Net Debt: Net Debt is a non-GAAP financial measure. We define Net Debt as our Gross Debt less cash and cash equivalents and restricted cash.

Occupancy: Occupancy or a specified percentage of our portfolio that is “occupied” or “leased” means as of a specified date the quotient of (1) the total rentable square footage of our properties minus the square footage of our properties that are vacant and from which we are not receiving any rental payment, and (2) the total square footage of our properties.

Rent Coverage Ratio: Rent Coverage Ratio means the ratio of tenant-reported or, when available, management’s estimate, based on tenant-reported financial information, of annual earnings before interest, taxes, depreciation, amortization, and cash rent attributable to the leased property (or properties, in the case of a master lease) to the annualized base rental obligation as of a specified date.

Straight-line Yield: Straight-line yield represents the estimated first year yield to be generated on a real estate investment, which was computed at the time of investment based on the straight-line annual rental income computed in accordance with GAAP, divided by the purchase price.

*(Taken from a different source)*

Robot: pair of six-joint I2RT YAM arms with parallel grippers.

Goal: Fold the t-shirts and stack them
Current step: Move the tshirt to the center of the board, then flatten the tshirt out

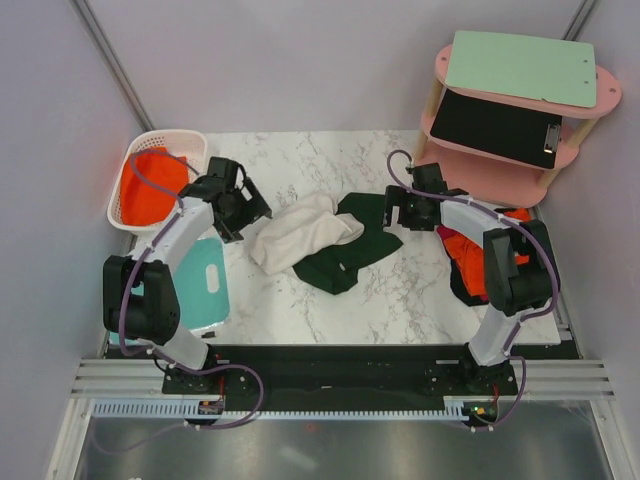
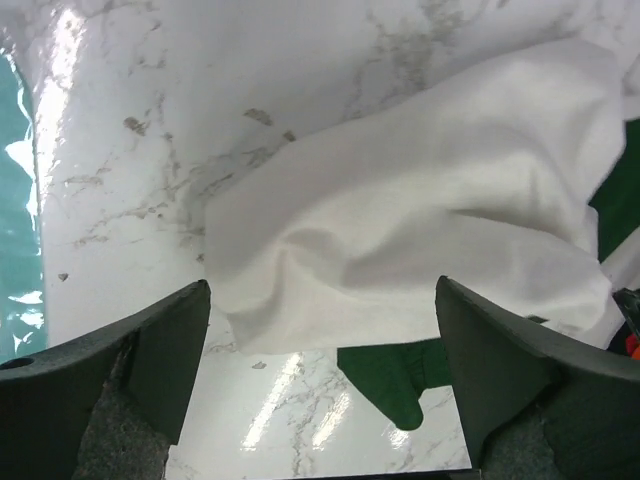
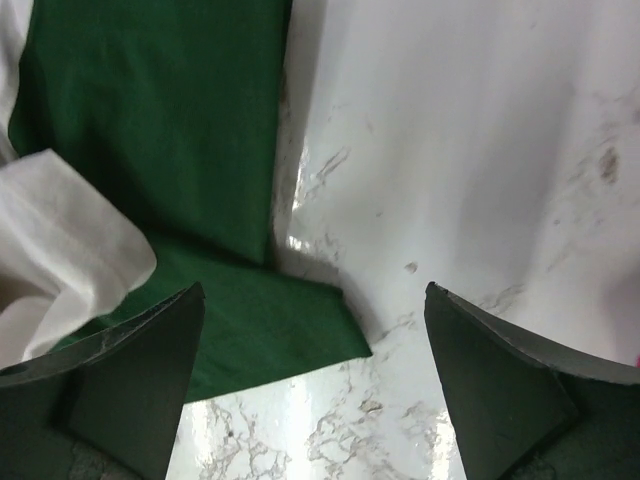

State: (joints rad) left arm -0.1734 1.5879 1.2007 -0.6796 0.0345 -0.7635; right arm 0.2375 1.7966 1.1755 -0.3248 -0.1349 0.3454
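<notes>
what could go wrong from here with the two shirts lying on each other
1. The white shirt lies crumpled over the green shirt, so the open left end effector might pinch both layers and drag the green one along.
2. The open right end effector sits mostly over the table beside the green shirt's edge; closing there could miss the cloth.
3. Neither shirt is flat, so a fold made now would likely trap wrinkles.
</notes>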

Definitions Related to Development Properties:

  • Estimated Total Project Investment: Represents the estimated costs to be incurred to complete development of each project. We expect to update our estimates upon completion of the project, or sooner if there are any significant changes to expected costs from quarter to quarter. Excludes capitalized costs consisting of capitalized interest and other acquisition costs.
  • Estimated Cash Capitalization Rate: Calculated by dividing the estimated first year cash yield to be generated on a real estate investment by the Estimated Total Project Investment for the property.
  • Estimated Straight-line Yield: Represents the estimated first year yield to be generated on a real estate investment, which was computed at the time of investment based on the estimated annual straight-line rental income computed in accordance with GAAP, divided by the Estimated Total Project Investment.
  • Start Date: The Start Date represents the period in which we have begun physical construction on a property.
  • Target Stabilization Date: The Target Stabilization Date is our current estimate of the period in which we will have substantially completed a project and the project is made available for occupancy. We expect to update our timing estimates on a quarterly basis.
  • Total Project Commitment: Represents the contractual maximum amount of costs that we are committed to fund for the build-to-suit development project.